The plan looked clean on a whiteboard. A consult call happens on Zoom. AI Companion writes a tidy summary. An automation grabs that summary, hands it to Claude along with the lawyer's notes, drafts a standardized consult note, and uploads it into the right matter in Clio. Two sources in, one document out, hands-free.
Then we tried to read the AI Companion summary from the API, and our Server-to-Server OAuth app couldn't see it.
We build and maintain the open-source Clio and MyCase MCP connectors, so we hit these integration edges as part of the job. This one is worth writing down, because the documentation makes the summary feel like a normal endpoint and it really isn't. If you're wiring Zoom into a CRM or a practice-management tool, this post will save you a day of confusion and one wrong architectural bet.
Can a Server-to-Server OAuth app read the AI Companion summary?
Short answer: not reliably. The read scope for AI Companion meeting summaries is not granted to Server-to-Server (S2S) OAuth apps in the general case. You install an S2S app, you request the scopes you think you need, and the summary scope simply isn't on the menu the way the recording scopes are.
This is easy to miss because S2S OAuth is the obvious choice for this kind of backend automation. There's no human clicking "allow." One admin installs the app once, it's scoped account-wide, and it can pull recordings for any user without an interactive authorization flow. For grabbing cloud recordings and transcripts, S2S is the cleanest path. So you reach for it, wire up the recording calls, and only later discover the AI summary won't come along for the ride.
The takeaway: A Zoom S2S OAuth app is excellent for pulling cloud recordings and VTT transcripts account-wide with no user authorization step. It is the wrong tool if reading the AI Companion summary through the API is a hard requirement. Those are two different app types with two different scope sets.

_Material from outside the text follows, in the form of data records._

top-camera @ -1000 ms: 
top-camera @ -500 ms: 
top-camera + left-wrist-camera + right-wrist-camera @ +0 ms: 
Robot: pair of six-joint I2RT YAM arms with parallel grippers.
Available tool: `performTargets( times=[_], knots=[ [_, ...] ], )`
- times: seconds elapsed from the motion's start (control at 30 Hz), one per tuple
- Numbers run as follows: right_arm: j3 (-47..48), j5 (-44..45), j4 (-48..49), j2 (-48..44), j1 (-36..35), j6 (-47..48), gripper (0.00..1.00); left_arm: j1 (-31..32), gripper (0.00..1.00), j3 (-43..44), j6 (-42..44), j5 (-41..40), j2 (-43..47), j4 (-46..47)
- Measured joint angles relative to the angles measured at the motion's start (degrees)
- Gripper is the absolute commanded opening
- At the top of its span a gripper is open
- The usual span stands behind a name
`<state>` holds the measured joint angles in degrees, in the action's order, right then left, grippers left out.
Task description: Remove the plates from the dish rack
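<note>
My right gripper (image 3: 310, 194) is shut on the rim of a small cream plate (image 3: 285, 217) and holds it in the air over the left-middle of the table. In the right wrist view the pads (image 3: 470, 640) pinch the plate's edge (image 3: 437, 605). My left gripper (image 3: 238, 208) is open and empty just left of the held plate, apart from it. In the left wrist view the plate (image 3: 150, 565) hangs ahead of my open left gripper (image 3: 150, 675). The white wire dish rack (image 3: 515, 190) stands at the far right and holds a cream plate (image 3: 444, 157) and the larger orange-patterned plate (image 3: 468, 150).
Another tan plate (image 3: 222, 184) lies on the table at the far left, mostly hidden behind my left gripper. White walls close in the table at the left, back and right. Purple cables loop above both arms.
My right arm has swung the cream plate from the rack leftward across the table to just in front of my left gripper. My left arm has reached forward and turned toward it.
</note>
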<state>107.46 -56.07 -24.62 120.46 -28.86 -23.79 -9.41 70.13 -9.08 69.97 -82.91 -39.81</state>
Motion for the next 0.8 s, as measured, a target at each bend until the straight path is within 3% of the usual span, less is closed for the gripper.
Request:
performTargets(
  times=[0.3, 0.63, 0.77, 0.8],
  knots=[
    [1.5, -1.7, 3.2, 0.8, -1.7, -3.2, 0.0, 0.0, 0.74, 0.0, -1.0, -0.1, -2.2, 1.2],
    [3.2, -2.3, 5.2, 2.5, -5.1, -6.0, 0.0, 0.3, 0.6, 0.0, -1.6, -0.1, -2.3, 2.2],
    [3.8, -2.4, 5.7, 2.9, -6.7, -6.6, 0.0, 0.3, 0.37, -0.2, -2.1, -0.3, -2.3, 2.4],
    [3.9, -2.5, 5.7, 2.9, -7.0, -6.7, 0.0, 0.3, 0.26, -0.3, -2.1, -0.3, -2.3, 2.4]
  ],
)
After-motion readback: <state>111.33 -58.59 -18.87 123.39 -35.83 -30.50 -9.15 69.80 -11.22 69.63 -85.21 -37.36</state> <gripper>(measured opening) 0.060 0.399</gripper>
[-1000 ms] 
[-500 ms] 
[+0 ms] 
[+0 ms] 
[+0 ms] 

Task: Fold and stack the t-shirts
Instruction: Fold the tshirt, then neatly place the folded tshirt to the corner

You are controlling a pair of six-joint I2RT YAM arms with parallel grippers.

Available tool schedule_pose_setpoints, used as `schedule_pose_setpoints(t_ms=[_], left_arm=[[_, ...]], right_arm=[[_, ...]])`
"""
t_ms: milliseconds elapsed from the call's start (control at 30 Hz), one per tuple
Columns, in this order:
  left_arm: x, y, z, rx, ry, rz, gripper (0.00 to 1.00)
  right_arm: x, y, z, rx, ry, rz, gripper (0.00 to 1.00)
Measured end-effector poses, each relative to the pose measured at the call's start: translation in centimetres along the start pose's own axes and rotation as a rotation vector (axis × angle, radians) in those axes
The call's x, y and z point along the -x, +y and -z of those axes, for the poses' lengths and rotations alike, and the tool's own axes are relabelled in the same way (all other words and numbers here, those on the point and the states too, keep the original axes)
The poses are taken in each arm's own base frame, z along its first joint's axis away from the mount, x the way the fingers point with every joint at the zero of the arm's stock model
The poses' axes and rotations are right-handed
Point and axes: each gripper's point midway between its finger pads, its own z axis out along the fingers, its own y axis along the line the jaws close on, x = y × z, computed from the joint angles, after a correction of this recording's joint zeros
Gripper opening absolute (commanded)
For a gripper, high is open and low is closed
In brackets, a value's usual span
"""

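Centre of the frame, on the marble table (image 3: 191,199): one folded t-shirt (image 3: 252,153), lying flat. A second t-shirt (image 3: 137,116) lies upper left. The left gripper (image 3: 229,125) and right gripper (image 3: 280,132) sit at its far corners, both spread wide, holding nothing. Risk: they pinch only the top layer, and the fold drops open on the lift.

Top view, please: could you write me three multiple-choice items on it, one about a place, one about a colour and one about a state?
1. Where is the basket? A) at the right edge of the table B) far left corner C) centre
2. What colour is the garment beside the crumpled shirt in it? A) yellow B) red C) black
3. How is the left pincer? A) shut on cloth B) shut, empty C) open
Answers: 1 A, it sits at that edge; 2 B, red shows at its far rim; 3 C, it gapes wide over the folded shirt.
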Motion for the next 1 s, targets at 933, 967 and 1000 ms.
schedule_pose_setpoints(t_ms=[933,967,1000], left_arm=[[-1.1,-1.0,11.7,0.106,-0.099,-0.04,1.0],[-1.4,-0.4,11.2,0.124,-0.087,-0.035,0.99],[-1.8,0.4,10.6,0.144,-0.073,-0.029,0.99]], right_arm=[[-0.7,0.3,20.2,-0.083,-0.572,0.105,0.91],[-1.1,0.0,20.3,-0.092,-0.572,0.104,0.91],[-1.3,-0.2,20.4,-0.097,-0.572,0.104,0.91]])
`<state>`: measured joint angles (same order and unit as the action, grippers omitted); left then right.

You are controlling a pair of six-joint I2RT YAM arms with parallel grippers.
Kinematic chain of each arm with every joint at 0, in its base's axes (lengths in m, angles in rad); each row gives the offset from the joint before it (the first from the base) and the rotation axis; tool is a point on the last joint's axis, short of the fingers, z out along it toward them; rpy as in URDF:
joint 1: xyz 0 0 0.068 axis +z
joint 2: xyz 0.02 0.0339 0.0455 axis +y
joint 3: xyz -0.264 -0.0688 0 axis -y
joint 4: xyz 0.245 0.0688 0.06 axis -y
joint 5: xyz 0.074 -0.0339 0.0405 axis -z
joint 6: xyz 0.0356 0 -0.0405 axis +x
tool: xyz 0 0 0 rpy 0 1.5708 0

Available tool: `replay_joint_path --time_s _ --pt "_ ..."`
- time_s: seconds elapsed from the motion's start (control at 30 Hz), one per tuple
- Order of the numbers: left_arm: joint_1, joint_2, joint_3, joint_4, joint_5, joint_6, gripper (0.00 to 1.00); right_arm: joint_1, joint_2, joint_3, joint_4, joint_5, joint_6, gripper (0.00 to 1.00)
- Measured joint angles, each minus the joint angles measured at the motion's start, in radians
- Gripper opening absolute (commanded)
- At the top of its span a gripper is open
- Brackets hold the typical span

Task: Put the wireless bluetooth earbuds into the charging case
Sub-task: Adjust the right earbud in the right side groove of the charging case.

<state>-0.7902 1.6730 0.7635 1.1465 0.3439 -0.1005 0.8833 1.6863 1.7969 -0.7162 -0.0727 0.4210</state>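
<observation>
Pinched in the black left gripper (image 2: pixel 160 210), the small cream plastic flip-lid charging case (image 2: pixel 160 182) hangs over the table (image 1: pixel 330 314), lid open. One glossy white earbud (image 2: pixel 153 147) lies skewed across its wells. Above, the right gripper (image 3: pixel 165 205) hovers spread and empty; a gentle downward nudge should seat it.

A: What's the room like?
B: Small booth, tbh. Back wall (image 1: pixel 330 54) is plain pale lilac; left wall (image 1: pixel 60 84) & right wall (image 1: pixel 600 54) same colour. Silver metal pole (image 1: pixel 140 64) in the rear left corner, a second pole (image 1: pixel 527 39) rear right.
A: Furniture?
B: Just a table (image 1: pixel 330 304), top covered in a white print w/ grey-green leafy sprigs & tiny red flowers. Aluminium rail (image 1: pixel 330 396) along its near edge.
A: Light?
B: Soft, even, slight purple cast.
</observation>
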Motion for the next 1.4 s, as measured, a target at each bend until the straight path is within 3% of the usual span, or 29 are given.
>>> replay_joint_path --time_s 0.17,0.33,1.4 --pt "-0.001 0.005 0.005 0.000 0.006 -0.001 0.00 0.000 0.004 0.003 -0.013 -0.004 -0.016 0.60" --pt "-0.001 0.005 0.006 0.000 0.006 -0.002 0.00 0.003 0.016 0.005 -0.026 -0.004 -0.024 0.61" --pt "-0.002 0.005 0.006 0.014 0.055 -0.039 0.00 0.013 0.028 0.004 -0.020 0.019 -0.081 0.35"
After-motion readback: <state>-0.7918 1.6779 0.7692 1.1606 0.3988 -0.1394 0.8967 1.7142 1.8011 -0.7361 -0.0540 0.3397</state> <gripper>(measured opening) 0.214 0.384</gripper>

When do you need a General (account-managed) OAuth app instead?
If reading the AI Companion summary through the API is genuinely non-negotiable, you generally need a General (account-managed) OAuth app with the summary read scope granted, not an S2S app. That's the trade-off: a General app supports the broader scope set, but it brings an authorization flow and more setup overhead than the single-install S2S model.
Before you go down that road, ask whether you actually need the summary at all. In our experience, the answer is usually no, for one blunt reason.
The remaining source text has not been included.